Appleby sent the copy of this story that appeared in the Louisville Courier-Journal:

"The Courier-Journal will close its regional bureaus in Hazard, Paducah and Elizabethtown early next year, the newspaper announced yesterday.

"Publisher Edward Manassah, who made the decision, said the closures won't entail layoffs. The three reporters in the bureaus will receive as-yet-unspecified reporting jobs -- two likely in Louisville and a third in Frankfort.

"'We want to continue to focus on local news and better utilize our resources,' Manassah said.
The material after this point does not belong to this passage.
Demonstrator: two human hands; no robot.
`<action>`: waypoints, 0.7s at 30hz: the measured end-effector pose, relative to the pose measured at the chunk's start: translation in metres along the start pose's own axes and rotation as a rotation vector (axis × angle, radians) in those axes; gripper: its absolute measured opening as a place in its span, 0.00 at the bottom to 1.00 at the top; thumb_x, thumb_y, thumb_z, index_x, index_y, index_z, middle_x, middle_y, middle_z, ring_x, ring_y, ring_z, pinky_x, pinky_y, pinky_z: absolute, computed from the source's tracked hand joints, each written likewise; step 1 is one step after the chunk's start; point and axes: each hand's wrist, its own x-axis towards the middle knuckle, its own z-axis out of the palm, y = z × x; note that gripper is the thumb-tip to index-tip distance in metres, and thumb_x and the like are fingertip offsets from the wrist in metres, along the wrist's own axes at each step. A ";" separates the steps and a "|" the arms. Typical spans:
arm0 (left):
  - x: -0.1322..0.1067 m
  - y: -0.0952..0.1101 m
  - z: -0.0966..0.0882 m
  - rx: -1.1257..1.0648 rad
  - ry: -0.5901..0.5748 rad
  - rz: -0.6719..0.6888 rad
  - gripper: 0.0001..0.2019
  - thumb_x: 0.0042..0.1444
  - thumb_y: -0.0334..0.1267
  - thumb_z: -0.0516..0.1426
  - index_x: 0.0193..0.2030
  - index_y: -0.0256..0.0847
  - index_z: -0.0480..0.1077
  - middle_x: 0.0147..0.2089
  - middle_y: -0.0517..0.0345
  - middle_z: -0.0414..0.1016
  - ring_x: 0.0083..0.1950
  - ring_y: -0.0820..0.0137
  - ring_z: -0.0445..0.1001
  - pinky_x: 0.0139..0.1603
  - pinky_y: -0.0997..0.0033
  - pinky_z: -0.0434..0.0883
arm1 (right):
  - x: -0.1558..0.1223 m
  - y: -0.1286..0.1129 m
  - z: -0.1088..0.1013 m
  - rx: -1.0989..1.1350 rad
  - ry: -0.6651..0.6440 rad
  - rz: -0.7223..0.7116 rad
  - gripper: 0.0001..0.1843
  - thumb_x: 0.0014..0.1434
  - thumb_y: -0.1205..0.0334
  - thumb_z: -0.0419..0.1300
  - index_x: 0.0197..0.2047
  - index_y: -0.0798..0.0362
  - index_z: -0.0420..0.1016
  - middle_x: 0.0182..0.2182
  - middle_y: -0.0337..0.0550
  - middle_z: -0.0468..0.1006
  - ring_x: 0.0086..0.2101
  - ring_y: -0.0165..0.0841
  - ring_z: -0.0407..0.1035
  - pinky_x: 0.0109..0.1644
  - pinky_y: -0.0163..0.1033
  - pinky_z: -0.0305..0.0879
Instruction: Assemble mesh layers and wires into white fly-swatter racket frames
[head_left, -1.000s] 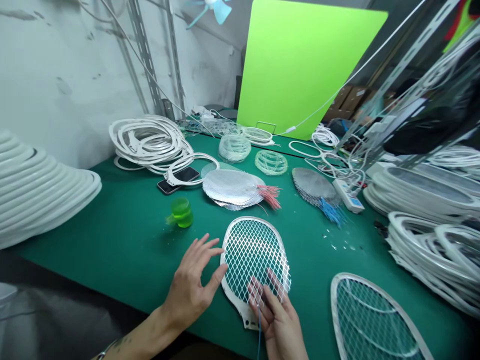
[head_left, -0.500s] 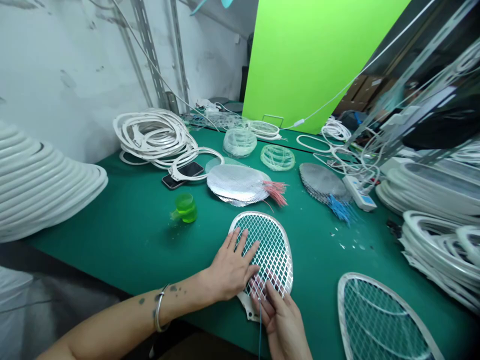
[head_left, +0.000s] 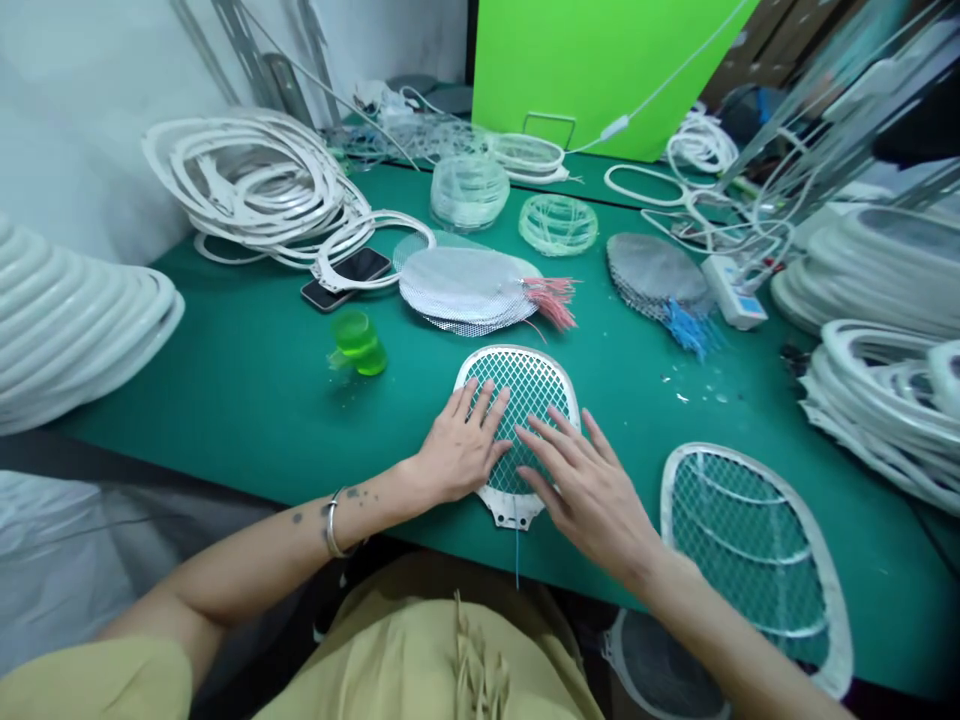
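Note:
In the head view a white racket frame [head_left: 517, 358] with a diamond metal mesh [head_left: 499, 385] lies on the green table, its short neck toward me. A thin blue wire [head_left: 517, 555] hangs from the neck over the table's front edge. My left hand [head_left: 461, 445] rests flat on the left side of the mesh and rim, fingers stretched out. My right hand [head_left: 581, 475] is over the right side, open with its fingers spread. Whether its fingertips touch the mesh, I cannot tell. Neither hand grips anything.
Behind the racket lies a stack of silver mesh sheets [head_left: 465, 285] with red wires; grey mesh sheets [head_left: 656, 275] with blue wires sit right. A green container [head_left: 360, 343], phone [head_left: 360, 268], white frames [head_left: 255, 190], a larger racket frame [head_left: 832, 590] and a power strip [head_left: 735, 290] surround it.
My right hand has left the racket's lower end and the wire, moving up over the mesh with fingers spread. My left hand stays flat on it. The head view has tilted down.

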 end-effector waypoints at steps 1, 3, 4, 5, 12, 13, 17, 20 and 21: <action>0.001 -0.001 -0.001 -0.001 -0.001 -0.002 0.31 0.68 0.46 0.45 0.70 0.26 0.47 0.72 0.34 0.46 0.73 0.47 0.41 0.70 0.47 0.47 | 0.011 0.008 0.005 -0.086 -0.088 -0.136 0.31 0.66 0.46 0.48 0.66 0.53 0.59 0.66 0.49 0.56 0.66 0.46 0.46 0.69 0.57 0.38; 0.001 -0.003 -0.006 -0.026 -0.002 -0.006 0.30 0.68 0.42 0.44 0.70 0.22 0.46 0.72 0.35 0.46 0.73 0.49 0.41 0.70 0.49 0.46 | 0.025 0.025 0.016 -0.183 -0.260 -0.296 0.39 0.66 0.42 0.46 0.71 0.57 0.44 0.70 0.49 0.42 0.68 0.42 0.35 0.70 0.56 0.32; -0.001 -0.004 -0.010 -0.052 0.003 -0.006 0.29 0.68 0.41 0.44 0.70 0.22 0.47 0.72 0.36 0.47 0.73 0.52 0.41 0.71 0.51 0.47 | 0.029 0.032 0.021 -0.202 -0.316 -0.331 0.41 0.66 0.41 0.44 0.72 0.56 0.38 0.70 0.49 0.39 0.68 0.41 0.33 0.70 0.54 0.32; -0.005 -0.005 -0.015 -0.085 0.016 0.000 0.28 0.68 0.40 0.44 0.69 0.23 0.48 0.72 0.37 0.47 0.73 0.54 0.42 0.71 0.52 0.48 | 0.030 0.039 0.025 -0.211 -0.345 -0.346 0.41 0.66 0.40 0.43 0.72 0.55 0.34 0.70 0.48 0.36 0.68 0.40 0.31 0.70 0.54 0.32; -0.068 0.027 -0.018 -0.326 0.147 0.501 0.15 0.62 0.33 0.51 0.54 0.38 0.70 0.62 0.49 0.69 0.68 0.60 0.59 0.71 0.52 0.51 | 0.026 0.043 0.025 -0.193 -0.355 -0.347 0.38 0.68 0.44 0.41 0.71 0.49 0.26 0.70 0.45 0.32 0.68 0.41 0.30 0.70 0.55 0.31; -0.075 0.033 -0.012 -0.339 0.177 0.508 0.14 0.62 0.31 0.52 0.52 0.37 0.72 0.59 0.48 0.72 0.66 0.62 0.62 0.70 0.55 0.56 | 0.027 0.041 0.023 -0.190 -0.366 -0.337 0.38 0.68 0.44 0.40 0.71 0.49 0.26 0.70 0.45 0.32 0.68 0.41 0.30 0.70 0.55 0.31; -0.087 0.045 0.001 -0.349 0.290 0.528 0.11 0.63 0.28 0.52 0.48 0.34 0.73 0.51 0.48 0.78 0.57 0.63 0.72 0.63 0.60 0.67 | 0.031 0.037 0.014 -0.142 -0.443 -0.316 0.43 0.65 0.38 0.42 0.71 0.51 0.26 0.70 0.46 0.29 0.68 0.43 0.28 0.69 0.55 0.30; -0.085 0.043 -0.004 -0.324 0.304 0.564 0.12 0.64 0.28 0.50 0.49 0.33 0.73 0.51 0.48 0.78 0.56 0.63 0.73 0.62 0.61 0.69 | 0.032 0.037 0.011 -0.119 -0.457 -0.329 0.46 0.63 0.36 0.44 0.71 0.51 0.25 0.70 0.46 0.28 0.67 0.45 0.28 0.69 0.55 0.29; -0.083 0.042 -0.006 -0.309 0.296 0.572 0.12 0.65 0.28 0.50 0.49 0.33 0.73 0.51 0.48 0.78 0.56 0.63 0.73 0.62 0.61 0.69 | 0.032 0.037 0.011 -0.122 -0.454 -0.330 0.46 0.63 0.36 0.45 0.71 0.51 0.25 0.70 0.47 0.28 0.67 0.45 0.28 0.69 0.54 0.29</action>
"He added that the newspaper still is committed to covering the big stories in Kentucky, but 'we would like very much to grow our suburban coverage. We'd like to intensify our online presence to continue to improve the newspaper in terms of impacting our readers.'

"But some people said the action could signal the end of a proud tradition of statewide coverage and hurt readers outside Louisville.

"'It will be a terrible thing. People need to know what's going on," said Bill Gorman, 81, the longtime mayor of Hazard. "I just think that it's going to cause all of Kentucky to suffer.'

"Gorman said the newspaper 'has been such a part of the mountains. We have the holy Bible and the Courier-Journal.'

"Michael A. Lindenberger, the Elizabethtown bureau's reporter, said there are a myriad of stories out in the state and he worries that more might go untold.

"'I think it's a huge step backwards -- it's a really sad day for the newspaper,' said Lindenberger, a Louisville native who has worked at the Courier-Journal for more than three years. "I came because of the paper's tradition of doing big-picture stories that try to hold the state together.'"

[RON MALY'S COMMENTS: The Courier-Journal and the Des Moines Register are both owned by the Gannett Co. What Appleby meant by his "Does this sound familiar?" comment was that the same thing happened at the Register that's happening with the Courier-Journal. Register bureaus were closed in Cedar Rapids, Waterloo, Sioux City, Dubuque and Davenport. That's the Gannett way. Anything to save a buck or two].